In The News

Enhabit CEO's Advice to Providers: Learn to Work with Conveners

McKnight’s Home Care / By Diane Eastabrook
 
Conveners can be an important ally for home health firms as they negotiate contracts with Medicare Advantage plans, according to Enhabit Home Care & Hospice CEO Barb Jacobsmeyer. 
 
Jacobsmeyer told investors during a conference in New York Wednesday that conveners, who work as intermediaries negotiating rates and services between payers and providers, are gaining a better understanding of home health’s value.
 
“They are taking that full-picture approach that they are going to be responsible for the cost of care, so we actually think engaging more proactively with conveners and getting into more agreements with them is probably the way we need to go because they do get it,” Jacobsmeyer explained. 
 
Still, the Enhabit executive admitted to the audience at Citi’s 2023 Healthcare Services, Metech, Tools and HCIT Conference that her attitude about conveners is an about-face from what it was roughly a year ago. At that time, she shared the view of some providers that conveners can make it difficult to negotiate lucrative rates and contracts with payers.

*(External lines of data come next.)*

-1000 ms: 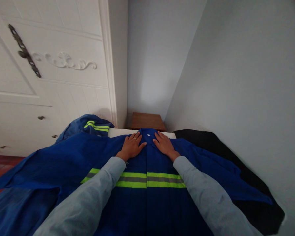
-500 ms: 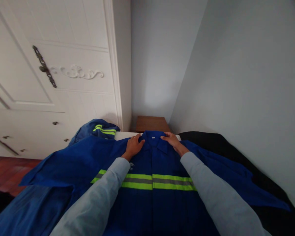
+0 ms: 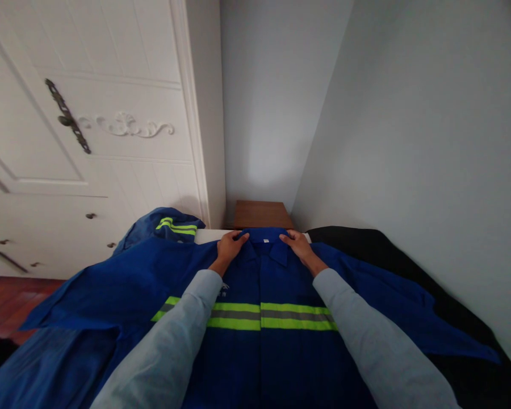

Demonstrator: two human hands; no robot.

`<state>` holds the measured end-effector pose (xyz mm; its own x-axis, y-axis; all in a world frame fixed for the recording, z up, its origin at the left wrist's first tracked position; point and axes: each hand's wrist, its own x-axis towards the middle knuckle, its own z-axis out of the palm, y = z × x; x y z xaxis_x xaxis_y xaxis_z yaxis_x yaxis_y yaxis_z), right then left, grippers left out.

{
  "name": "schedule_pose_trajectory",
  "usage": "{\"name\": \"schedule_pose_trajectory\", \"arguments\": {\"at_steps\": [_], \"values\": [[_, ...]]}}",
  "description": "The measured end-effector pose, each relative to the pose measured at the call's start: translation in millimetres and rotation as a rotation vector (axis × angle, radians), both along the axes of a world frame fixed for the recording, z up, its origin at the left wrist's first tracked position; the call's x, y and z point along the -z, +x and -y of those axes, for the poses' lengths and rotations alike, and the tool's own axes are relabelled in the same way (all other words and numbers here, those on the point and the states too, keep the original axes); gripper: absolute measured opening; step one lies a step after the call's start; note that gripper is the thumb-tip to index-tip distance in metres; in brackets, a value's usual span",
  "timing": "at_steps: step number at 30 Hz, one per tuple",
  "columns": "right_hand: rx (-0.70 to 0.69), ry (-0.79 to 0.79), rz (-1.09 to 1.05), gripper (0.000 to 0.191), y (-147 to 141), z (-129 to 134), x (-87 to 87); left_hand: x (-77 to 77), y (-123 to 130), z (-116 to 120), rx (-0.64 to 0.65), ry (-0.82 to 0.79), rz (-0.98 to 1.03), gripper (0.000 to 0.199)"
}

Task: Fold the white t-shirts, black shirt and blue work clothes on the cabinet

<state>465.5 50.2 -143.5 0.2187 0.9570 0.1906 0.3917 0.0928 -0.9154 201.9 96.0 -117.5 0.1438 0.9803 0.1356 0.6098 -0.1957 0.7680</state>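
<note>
A dark blue work jacket [image 3: 298, 289] with yellow-green and grey reflective bands lies spread out, front side up, its sleeves stretched to both sides. My left hand [image 3: 230, 247] pinches the left side of its collar [image 3: 264, 234], thumb on top. At the collar's right side my right hand [image 3: 300, 247] grips the edge between thumb and fingers. A small white label shows inside the neck, between my hands. The undersides of my fingers are hidden by the cloth.
Another blue garment with reflective bands [image 3: 157, 230] lies bunched at the back left. Black cloth [image 3: 357, 234] lies along the right wall. Behind the collar stands a brown wooden piece [image 3: 262, 215]. A white wardrobe [image 3: 145, 182] rises at the left, over a reddish floor [image 3: 15, 298].
My left hand has moved slightly left along the collar and now pinches its edge. The collar looks flatter and wider. The view has shifted slightly.
</note>
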Motion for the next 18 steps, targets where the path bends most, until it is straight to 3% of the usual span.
{"name": "schedule_pose_trajectory", "arguments": {"at_steps": [5, 11, 14, 18], "values": [[0.065, -0.024, 0.145, 0.040, -3, -6, -1.9, 0.6, 3, 2, -0.119, -0.007, 0.050, 0.031], [0.233, -0.003, 0.380, 0.028, -14, -8, 4.7, -5.0, 7, 9, -0.165, 0.043, -0.099, 0.039], [0.301, 0.027, 0.421, 0.038, -18, -8, 9.3, -6.5, 10, 11, -0.191, 0.064, -0.174, 0.042], [0.265, 0.037, 0.493, 0.042, -16, -7, 10.0, -9.3, 14, 9, -0.219, 0.041, -0.270, 0.043]]}}
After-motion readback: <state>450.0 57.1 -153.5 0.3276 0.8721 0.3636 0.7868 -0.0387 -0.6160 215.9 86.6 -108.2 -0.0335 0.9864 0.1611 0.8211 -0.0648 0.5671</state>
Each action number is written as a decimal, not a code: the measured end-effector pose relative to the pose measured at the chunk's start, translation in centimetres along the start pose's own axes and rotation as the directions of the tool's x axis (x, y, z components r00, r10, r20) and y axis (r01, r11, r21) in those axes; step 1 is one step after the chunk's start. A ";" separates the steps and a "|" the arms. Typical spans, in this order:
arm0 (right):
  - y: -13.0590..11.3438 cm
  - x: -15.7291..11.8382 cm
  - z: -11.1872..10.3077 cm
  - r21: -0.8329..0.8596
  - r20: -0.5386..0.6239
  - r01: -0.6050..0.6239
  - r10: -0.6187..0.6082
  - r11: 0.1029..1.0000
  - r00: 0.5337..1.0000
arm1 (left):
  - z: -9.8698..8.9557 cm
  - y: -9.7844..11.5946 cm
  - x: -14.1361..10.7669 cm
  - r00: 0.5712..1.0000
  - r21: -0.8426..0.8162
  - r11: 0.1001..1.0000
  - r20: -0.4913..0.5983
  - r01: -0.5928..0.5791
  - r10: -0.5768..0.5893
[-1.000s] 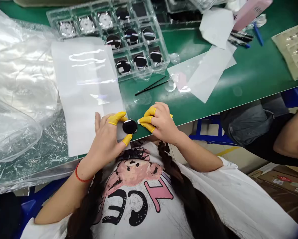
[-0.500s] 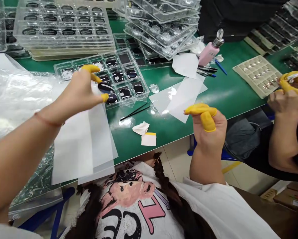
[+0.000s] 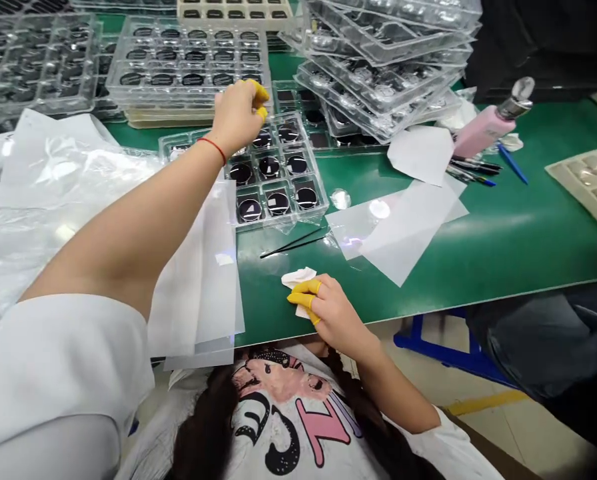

Jacobsmeyer said Enhabit’s payer innovation team, which negotiated 18 contracts with Medicare Advantage plans late last year, helped change her attitude about conveners. 
 
Jacobsmeyer said the payer innovation team has become especially integral to the company as the payer mix shifts more from traditional fee-for-service Medicare plans to MA plans. She said in the past year the company has seen a 4% decline in fee-for-service plans and an 11% increase in MA plans. 
 
Jacobsmeyer told the conference negotiating payer contracts at lucrative rates is becoming especially important in home health given ongoing uncertainty surrounding Medicare rates. For 2023, the Centers for Medicare & Medicaid Services increased the Medicare reimbursement rate a skimpy 0.7% and instituted a 3.925% behavioral rate cut totaling $635 million. The second half of the behavioral health cut could go into effect next year, as well as a temporary clawback of overpayments related to the Patient-Driven Groups Model (PDGM) in excess of $2 billion.
 
“Certainly you could anticipate that we will get the other half of the behavioral adjustment, but with a market basket that will offset that,” Jacobsmeyer speculated. “But, I think the big topic is going to be the clawback. Right now the $2 billion number is out there.”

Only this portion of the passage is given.